HÜKÜM: Gerekçesi yukarıda açıklandığı üzere;
- Davacı vekilinin istinaf talebinin KABULÜ ile Bursa 3. Asliye Hukuk Mahkemesi’nin 12/10/2023 tarih ve 2023/254 – 2023/900 sayılı kararının KALDIRILMASINA, Gerekçede yapılan açıklamalar göz önünde bulundurularak yargılama yapılmak üzere dosyanın ilk derece mahkemesine GÖNDERİLMESİNE,
- İstinaf kanun yoluna başvuran davacı vekili tarafından yatırılan istinaf karar harcının talep halinde ilk derece mahkemesince iadesine,
- Karar tebliğ ve harç iade işlemlerinin ilk derece mahkemesince yapılmasına,
- İstinaf kanun yoluna başvuran taraflarca yapılan istinaf yargılama giderinin ilk derece mahkemesince yeniden verilecek kararda dikkate alınmasına,
- İstinaf yargılaması sırasında duruşma açılmadığından vekalet ücreti takdirine yer olmadığına,
Dair, dosya üzerinden yapılan inceleme sonunda 6100 sayılı HMK’nun 353/1-a hükmü uyarınca kesin olmak üzere 11/07/2024 tarihinde oy birliği ile karar verildi.
Karar Özeti:
2918 sayılı Karayolları Trafik Kanunu’nun 85.maddenin 1.fıkrası “İşleten ve araç işleticisinin bağlı olduğu teşebbüs sahibinin hukuki sorumluluğu” başlığında “Bir motorlu aracın işletilmesi bir kimsenin ölümüne veya yaralanmasına yahut bir şeyin zarara uğramasına sebep olursa, motorlu aracın bir teşebbüsün unvanı veya işletme adı altında veya bu teşebbüs tarafından kesilen biletle işletilmesi halinde, motorlu aracın işleteni ve bağlı olduğu teşebbüsün sahibi, doğan zarardan müştereken ve müteselsilen sorumlu olurlar.” hükmüne havidir.
Aynı yasanın “Devlete ve Kamu Kuruluşlarına Ait Araçlar” başlıklı 106. maddesinde; Genel bütçeye dahil dairelerle katma bütçeli idarelere, il özel idarelerine ve belediyelere, kamu iktisadi teşebbüslerine ve kamu kuruluşlarına ait motorlu araçların sebep oldukları zararlardan dolayı, bu Kanunun işletenin hukuki sorumluluğuna ilişkin hükümleri uygulanır.

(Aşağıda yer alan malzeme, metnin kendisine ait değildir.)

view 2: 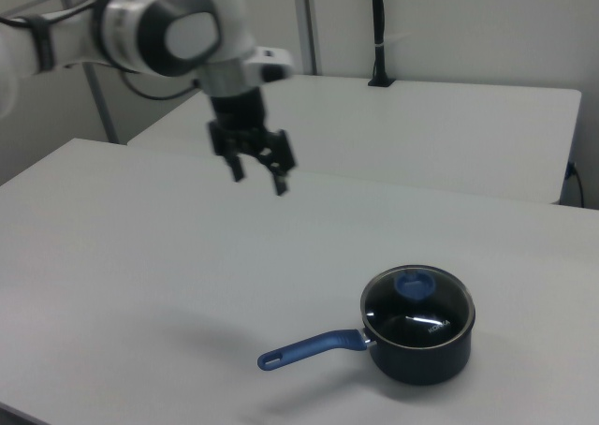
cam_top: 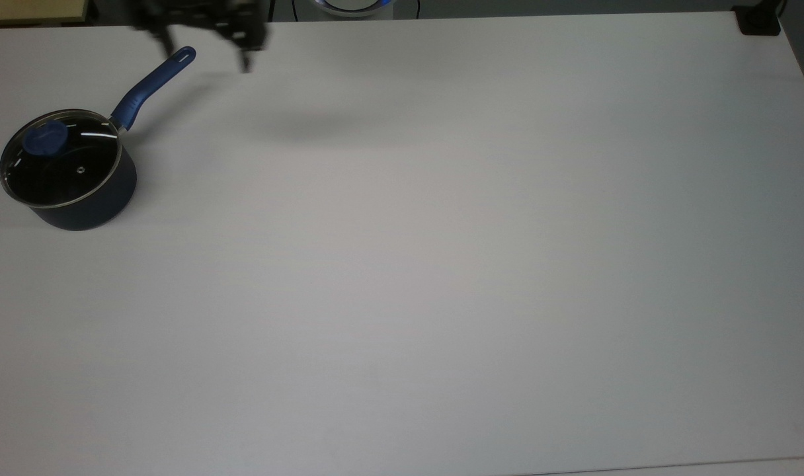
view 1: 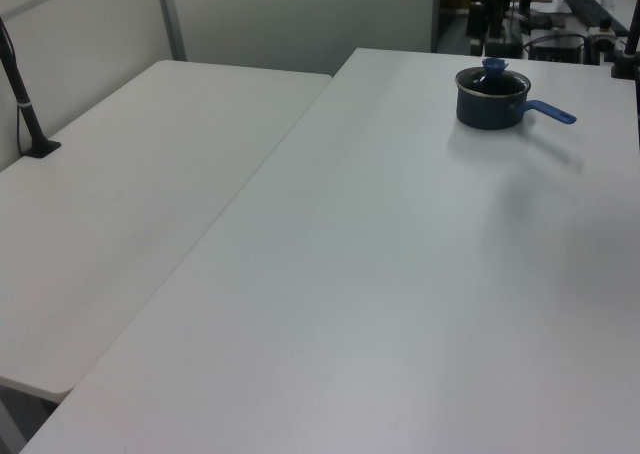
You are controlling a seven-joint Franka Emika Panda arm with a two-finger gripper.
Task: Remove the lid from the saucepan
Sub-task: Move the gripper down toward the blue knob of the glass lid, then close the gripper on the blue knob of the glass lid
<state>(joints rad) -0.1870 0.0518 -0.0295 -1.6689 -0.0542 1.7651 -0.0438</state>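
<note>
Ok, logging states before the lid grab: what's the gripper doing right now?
Gripper: open, holding nothing, in the air away from the saucepan.

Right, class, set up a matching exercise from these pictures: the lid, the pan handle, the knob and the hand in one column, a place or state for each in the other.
Things:
1. lid
2. handle
3. knob
4. hand

States:
A. open, up in the air, holding nothing
B. resting shut on the saucepan
C. long, blue, slot at its end
D. round, blue, on top of the glass

Pairs: 1-B, 2-C, 3-D, 4-A
</note>
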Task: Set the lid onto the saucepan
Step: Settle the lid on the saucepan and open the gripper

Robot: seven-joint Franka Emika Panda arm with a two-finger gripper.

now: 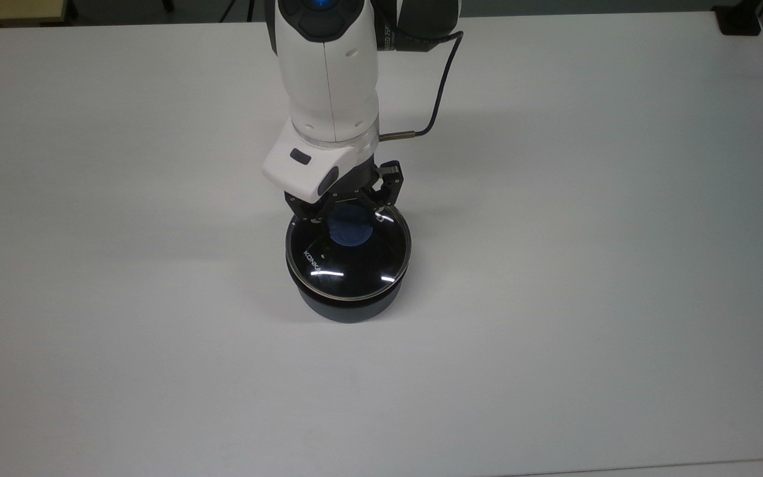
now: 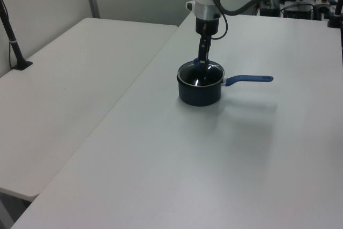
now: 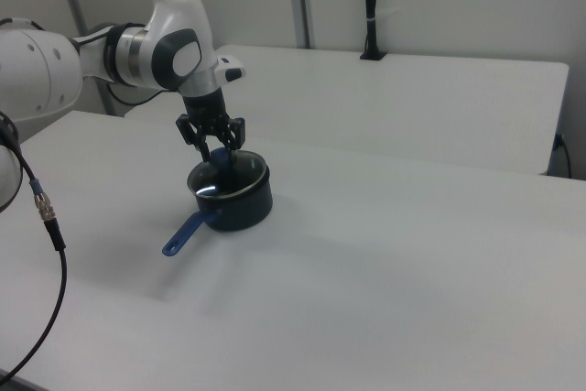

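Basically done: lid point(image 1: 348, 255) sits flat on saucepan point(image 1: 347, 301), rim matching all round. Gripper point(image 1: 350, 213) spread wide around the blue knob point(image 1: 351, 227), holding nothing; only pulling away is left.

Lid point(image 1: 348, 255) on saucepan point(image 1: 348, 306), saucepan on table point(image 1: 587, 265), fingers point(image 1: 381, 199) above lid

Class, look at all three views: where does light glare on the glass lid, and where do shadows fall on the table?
Top view: two thin white streaks glare on the lid near its front rim. Left view: a small bright glint on the lid; the saucepan throws a soft shadow onto the table toward the left view's right. Right view: a pale streak on the lid.
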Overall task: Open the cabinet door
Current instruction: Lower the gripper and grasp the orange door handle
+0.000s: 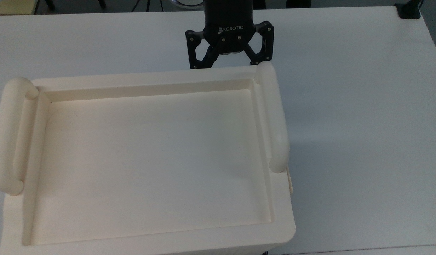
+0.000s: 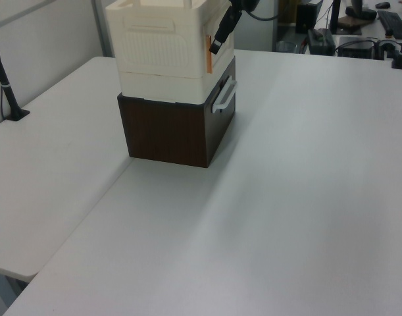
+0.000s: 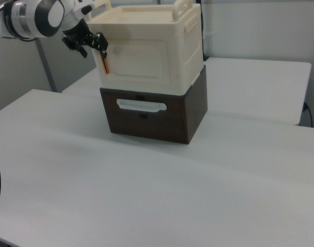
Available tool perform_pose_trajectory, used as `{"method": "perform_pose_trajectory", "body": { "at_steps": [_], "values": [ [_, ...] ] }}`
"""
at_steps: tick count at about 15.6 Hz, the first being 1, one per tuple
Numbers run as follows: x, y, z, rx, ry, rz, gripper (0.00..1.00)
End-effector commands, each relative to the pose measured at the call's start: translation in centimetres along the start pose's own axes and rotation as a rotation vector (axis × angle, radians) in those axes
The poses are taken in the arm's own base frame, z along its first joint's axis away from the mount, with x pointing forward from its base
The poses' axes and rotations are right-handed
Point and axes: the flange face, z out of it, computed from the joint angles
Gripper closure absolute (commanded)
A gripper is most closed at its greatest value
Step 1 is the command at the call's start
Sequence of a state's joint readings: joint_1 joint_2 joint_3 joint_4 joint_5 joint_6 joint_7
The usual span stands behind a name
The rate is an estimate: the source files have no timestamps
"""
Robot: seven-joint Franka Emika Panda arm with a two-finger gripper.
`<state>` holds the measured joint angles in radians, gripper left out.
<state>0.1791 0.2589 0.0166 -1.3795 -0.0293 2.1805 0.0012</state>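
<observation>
- White tables [image 3: 146, 170] all round, bare; office clutter at the back of the left view.
- Cabinet [image 3: 146, 51] stacked on a dark drawer box [image 3: 157, 110]; door [image 3: 139, 62] shut, flush in the face above the white drawer pull.
- Gripper [image 3: 97, 49] at the door's orange-marked edge, at the right view's left; jaws spread wide in the top view, gripping nothing.
- Probably light, stiff, glossy and slippery; best hooked at that free edge, gently, lest the cabinet slide.

White tables [image 2: 306, 197] fill the room, with a grey partition wall [image 3: 259, 31] behind and cluttered desks [image 2: 358, 26] beyond.
</observation>
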Motion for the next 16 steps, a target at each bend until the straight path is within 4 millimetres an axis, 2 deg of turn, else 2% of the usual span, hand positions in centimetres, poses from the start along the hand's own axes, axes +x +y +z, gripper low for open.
{"method": "perform_pose_trajectory", "body": {
  "at_steps": [1,4,6,7,9,11,14,16],
  "values": [
    [0.4,0.4,0.7,-0.021,0.02,-0.071,0.18],
    [0.6,0.5,1.4,-0.032,0.038,-0.094,0.22],
    [0.9,0.4,1.9,-0.041,0.074,-0.103,0.35],
    [1.0,0.6,1.9,-0.045,0.082,-0.099,0.47],
    [1.0,1.0,2.0,-0.05,0.081,-0.098,0.52],
    [0.9,1.4,1.9,-0.056,0.079,-0.106,0.69],
    [0.9,1.8,1.4,-0.059,0.077,-0.107,0.73],
    [0.6,1.8,1.7,-0.058,0.055,-0.106,0.81]
  ]
}}
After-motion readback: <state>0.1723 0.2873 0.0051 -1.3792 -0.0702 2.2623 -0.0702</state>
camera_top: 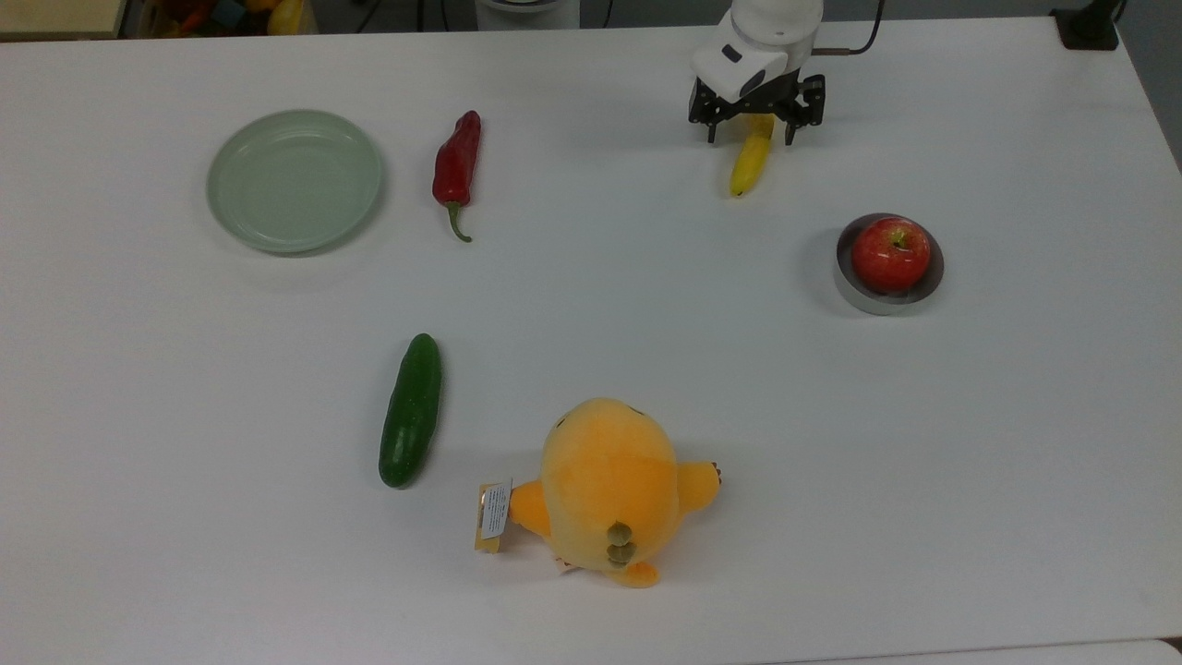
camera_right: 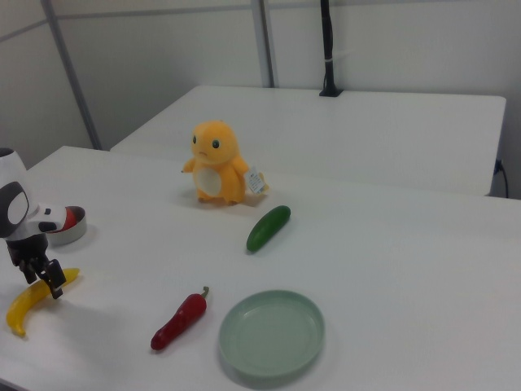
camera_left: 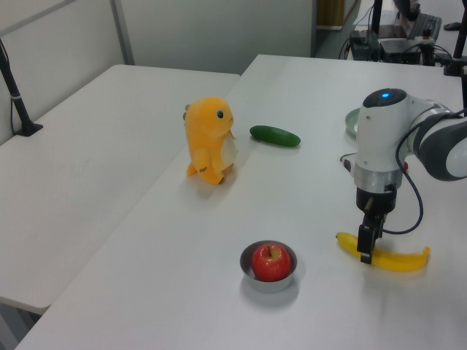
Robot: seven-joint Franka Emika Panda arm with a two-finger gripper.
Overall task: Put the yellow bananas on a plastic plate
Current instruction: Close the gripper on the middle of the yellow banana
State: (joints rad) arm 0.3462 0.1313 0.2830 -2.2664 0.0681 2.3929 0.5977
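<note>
**Gripper low over banana, far corner of table**

Gripper (camera_top: 754,139) was down at the yellow banana (camera_top: 750,164), its fingers (camera_left: 364,243) spread to either side of the fruit's middle; no firm pinch could be made out. Banana lay flat on the white table (camera_top: 591,305), its free end pointing toward the top view's bottom. In the left view the gripper (camera_left: 365,246) stood upright over the banana (camera_left: 398,258).

Pale green plastic plate (camera_top: 295,180) sat bare, well apart at the top view's left. Red chili pepper (camera_top: 457,166) lay just beside the plate, between it and the banana. Red apple (camera_top: 890,253) rested in a small grey metal dish (camera_top: 854,288) near the banana. Cucumber (camera_top: 411,409) and orange plush toy (camera_top: 609,488) lay nearer the top view's bottom.
</note>
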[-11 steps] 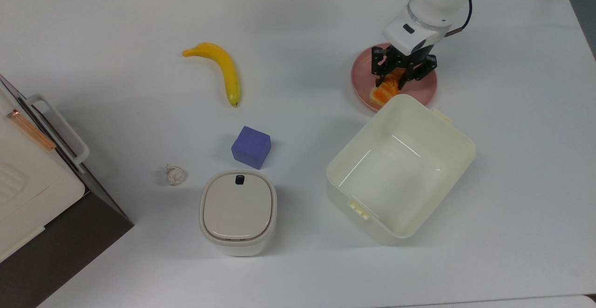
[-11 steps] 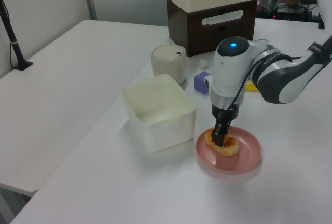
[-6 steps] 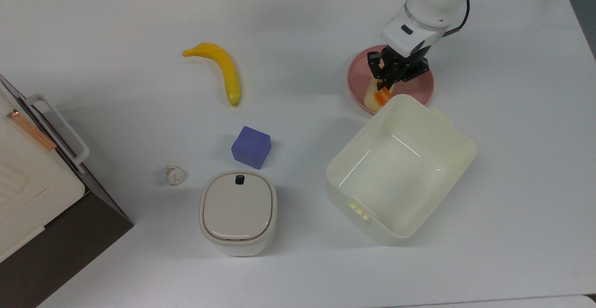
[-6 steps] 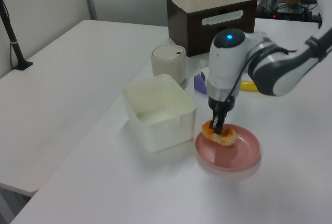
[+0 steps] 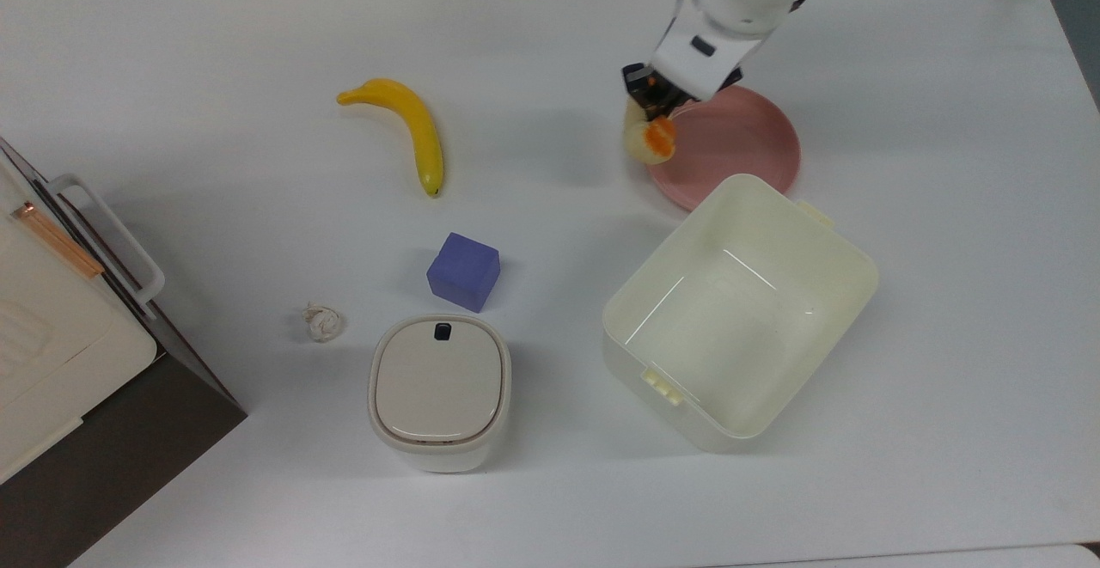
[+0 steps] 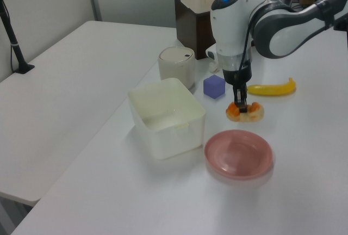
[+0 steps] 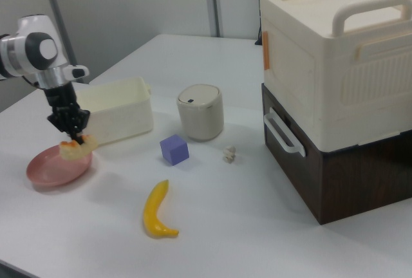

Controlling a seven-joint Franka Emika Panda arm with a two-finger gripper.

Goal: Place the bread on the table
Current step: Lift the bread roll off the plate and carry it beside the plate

Bu kuruluşlar, 85 inci maddenin birinci fıkrasına göre olan sorumluluklarının karşılanmasını sağlamak üzere 101 inci maddedeki şartları haiz milli sigorta şirketlerine mali sorumluluk sigortası yaptırmakla yükümlüdürler.” ve “Görevli ve Yetkili Mahkeme” başlıklı 110. Maddesinde; “İşleteni veya sahibi Devlet ve diğer kamu kuruluşları olan araçların sebebiyet verdiği zararlara ilişkin olanları dâhil, bu Kanundan doğan sorumluluk davaları, adli yargıda görülür. Zarar görenin kamu görevlisi olması, bu fıkra hükmünün uygulanmasını önlemez…” şeklinde düzenlenmiştir.
Somut olayda dava konusu eylem haksız fiil hükümlerine göre değerlendirilmesi gerektiğinden adli yargı mercinde ihtilafın çözülmesi gerekmektedir.